EXERCISE PROMPT:
For the data below, say how many lines contain "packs". Only the number should be given.
BEGIN
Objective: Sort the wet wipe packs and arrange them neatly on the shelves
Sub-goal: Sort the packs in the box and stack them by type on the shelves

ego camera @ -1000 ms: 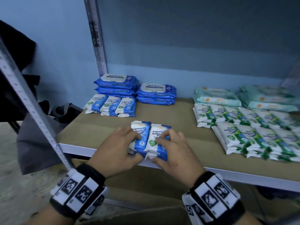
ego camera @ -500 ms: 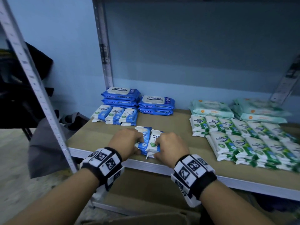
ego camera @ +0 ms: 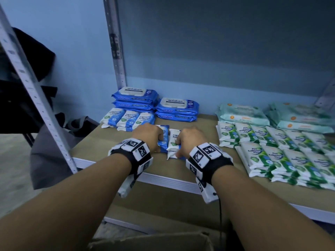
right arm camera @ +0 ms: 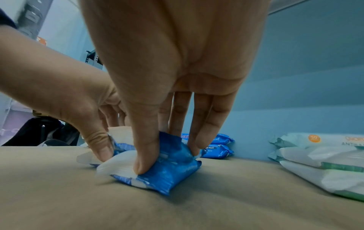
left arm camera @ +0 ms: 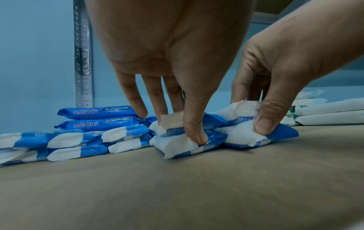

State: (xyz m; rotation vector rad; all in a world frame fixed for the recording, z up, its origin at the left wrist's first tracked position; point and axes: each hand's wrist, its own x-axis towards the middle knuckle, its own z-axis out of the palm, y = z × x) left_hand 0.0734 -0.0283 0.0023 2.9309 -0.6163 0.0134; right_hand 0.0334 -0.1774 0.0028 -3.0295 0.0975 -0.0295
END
PROBLEM SOLUTION:
2